Three Dimensional Contrast Enhanced Ultrasonography vs. Magnetic Resonance Imaging in The Diagnosis of IPMN of the Pancreas

2012 
Context The IPMNs of the pancreas represent a challenge for the imaging. Objective To prospectively compare the diagnostic accuracy of three-dimensional contrast enhanced ultrasonography (3D-CEUS) vs . magnetic resonance imaging plus RM cholangio­pancreatography (MRI) in the diagnosis of IPMNs. Methods Thirty consecutive IPMN patients (22 F, 8 M, age 67.1±12.2 years, mean±SD; MRI lesion size 13.8±8.3 mm, mean±SD) were studied. The kappa, McNemar and Wilcoxon matched-pairs statistics were applied. Results Three patients (10.0%) had no diagnostic 3D-CEUS for technical problems. 3D-CEUS was judged to improve the two-dimensional ultrasonography (2D-US) findings in evaluating the pancreatic lesions in 14 patients (51.9%). Twelve (44.4%) main duct IPMN cases were identified by 3D-CEUS vs . no cases by MRI (P<0.001). IPMN localization showed a poor agreement between 3D-CEUS and MRI (kappa=0.058), whereas a good agreement was found in detecting the presence of calcifications (kappa=1.000).

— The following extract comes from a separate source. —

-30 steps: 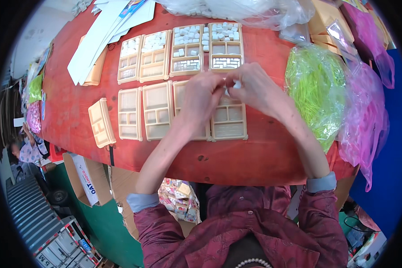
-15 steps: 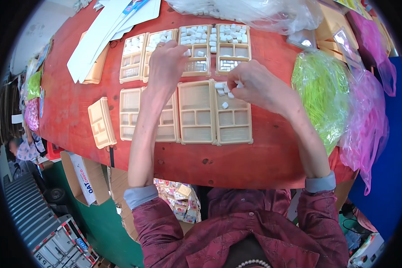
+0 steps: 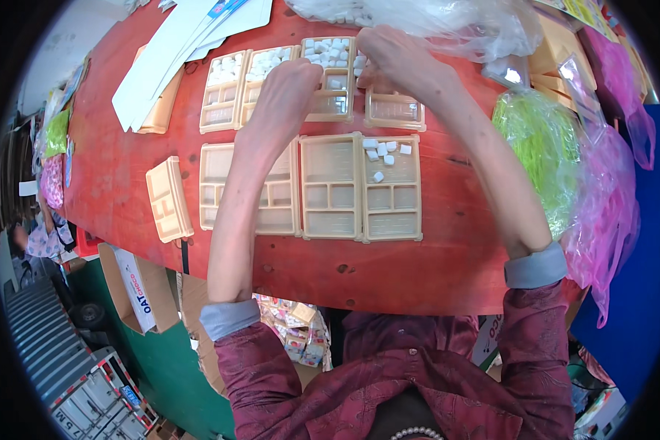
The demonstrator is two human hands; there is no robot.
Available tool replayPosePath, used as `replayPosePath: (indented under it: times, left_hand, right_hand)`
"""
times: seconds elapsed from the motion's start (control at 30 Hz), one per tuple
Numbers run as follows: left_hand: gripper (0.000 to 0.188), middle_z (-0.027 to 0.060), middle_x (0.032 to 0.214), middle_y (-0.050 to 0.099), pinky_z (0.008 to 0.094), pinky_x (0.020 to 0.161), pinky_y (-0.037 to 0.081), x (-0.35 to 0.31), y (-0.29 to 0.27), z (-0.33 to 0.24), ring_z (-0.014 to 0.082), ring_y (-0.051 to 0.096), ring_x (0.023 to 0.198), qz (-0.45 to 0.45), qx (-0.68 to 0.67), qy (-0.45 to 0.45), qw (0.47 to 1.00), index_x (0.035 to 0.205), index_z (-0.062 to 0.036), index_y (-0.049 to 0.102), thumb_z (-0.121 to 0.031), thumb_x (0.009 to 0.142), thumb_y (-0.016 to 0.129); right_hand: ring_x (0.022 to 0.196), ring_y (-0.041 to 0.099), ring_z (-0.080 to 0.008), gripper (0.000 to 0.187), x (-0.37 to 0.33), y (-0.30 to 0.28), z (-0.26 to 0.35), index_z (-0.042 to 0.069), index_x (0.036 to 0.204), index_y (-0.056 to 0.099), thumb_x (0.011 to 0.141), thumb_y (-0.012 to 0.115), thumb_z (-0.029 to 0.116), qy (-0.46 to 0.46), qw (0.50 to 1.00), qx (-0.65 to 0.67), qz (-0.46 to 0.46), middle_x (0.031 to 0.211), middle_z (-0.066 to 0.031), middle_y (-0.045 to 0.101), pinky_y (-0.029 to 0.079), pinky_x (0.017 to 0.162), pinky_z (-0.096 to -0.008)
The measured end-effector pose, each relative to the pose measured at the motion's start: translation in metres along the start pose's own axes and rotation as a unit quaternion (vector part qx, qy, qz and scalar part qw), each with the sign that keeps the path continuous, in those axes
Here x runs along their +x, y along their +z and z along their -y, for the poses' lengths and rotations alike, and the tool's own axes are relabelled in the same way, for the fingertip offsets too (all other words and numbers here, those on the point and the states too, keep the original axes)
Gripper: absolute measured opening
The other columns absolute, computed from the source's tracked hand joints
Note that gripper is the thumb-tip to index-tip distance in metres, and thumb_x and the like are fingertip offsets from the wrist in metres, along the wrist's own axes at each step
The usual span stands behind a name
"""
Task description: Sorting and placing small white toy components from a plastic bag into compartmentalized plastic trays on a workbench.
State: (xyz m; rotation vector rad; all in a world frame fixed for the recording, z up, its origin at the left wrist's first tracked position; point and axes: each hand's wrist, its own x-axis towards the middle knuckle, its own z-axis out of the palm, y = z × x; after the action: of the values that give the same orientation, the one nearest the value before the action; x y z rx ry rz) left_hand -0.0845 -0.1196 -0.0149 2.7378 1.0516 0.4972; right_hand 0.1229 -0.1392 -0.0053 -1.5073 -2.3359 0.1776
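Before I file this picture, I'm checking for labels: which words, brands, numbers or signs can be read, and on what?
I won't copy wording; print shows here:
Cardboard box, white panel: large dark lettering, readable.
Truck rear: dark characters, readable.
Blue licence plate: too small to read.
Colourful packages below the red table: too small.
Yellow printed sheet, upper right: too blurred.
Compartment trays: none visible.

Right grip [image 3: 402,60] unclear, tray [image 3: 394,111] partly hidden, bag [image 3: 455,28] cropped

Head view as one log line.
left hand: over back-row divided trays; right hand: over back-right tray; white cubes: front-right tray, far compartment; grips: unclear
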Motion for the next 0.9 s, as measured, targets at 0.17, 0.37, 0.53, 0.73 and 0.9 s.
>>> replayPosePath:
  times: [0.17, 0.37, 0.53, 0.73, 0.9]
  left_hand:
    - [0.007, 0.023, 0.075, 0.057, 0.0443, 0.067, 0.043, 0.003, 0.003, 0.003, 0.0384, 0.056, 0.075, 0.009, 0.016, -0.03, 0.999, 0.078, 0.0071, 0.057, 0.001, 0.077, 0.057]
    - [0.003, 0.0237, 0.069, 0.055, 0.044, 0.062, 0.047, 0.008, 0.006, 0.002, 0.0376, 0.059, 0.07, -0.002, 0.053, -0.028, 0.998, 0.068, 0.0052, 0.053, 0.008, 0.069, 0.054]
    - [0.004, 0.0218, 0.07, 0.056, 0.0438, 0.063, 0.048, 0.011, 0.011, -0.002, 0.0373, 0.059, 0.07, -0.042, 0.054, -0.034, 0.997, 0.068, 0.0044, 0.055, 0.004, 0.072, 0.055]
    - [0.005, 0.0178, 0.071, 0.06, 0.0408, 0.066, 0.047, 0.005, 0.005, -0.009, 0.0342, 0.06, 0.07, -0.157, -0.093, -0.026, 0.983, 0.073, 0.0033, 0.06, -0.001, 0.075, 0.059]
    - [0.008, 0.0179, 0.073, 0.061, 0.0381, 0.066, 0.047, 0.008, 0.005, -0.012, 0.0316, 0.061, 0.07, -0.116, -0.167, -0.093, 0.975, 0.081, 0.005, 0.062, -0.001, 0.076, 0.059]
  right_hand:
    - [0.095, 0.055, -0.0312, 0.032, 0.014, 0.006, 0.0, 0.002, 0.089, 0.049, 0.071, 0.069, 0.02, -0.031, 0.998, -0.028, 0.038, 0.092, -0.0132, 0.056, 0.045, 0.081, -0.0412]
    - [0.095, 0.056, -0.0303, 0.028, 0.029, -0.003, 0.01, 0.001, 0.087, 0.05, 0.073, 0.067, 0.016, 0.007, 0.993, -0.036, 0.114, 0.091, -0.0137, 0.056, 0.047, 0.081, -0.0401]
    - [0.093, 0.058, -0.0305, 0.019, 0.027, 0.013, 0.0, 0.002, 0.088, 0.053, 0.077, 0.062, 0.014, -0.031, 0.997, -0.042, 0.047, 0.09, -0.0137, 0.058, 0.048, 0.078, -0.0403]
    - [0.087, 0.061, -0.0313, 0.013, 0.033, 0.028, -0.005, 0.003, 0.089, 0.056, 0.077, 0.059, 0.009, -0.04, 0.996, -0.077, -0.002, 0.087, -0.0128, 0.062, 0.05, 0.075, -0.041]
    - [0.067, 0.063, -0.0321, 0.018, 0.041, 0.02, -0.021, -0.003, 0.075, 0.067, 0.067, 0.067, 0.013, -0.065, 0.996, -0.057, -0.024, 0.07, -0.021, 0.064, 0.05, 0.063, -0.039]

Significant differences between 3D-CEUS and MRI were found regarding the number of lesions detected (1.4±0.8 vs . 3.8±3.6; P<0.001), the detection of mucinous plugs (3.7% vs . 50.0%; P<0.001), chronic pancreatitis (7.4% vs . 29.6%; P=0.031), pancreatic atrophy (0% vs . 48.1%; P<0.001), high thick septa (22.2% vs . 55.6%; P=0.004) and mural nodules (25.9% vs . 3.3%; P=0.016), while presence of dilation of both the Wirsung duct (40.7% vs . 18.5%; P=0.070) and the secondary duct communicating with the main pancreatic duct (0% vs . 3.3%; P=1.000) were not significant. Conclusions The 3D-CEUS compared to 2D-US improves the IPMN diagnosis. It may be utilized to better evaluate these patients after 2D-US examination. MRI remains the gold standard technique.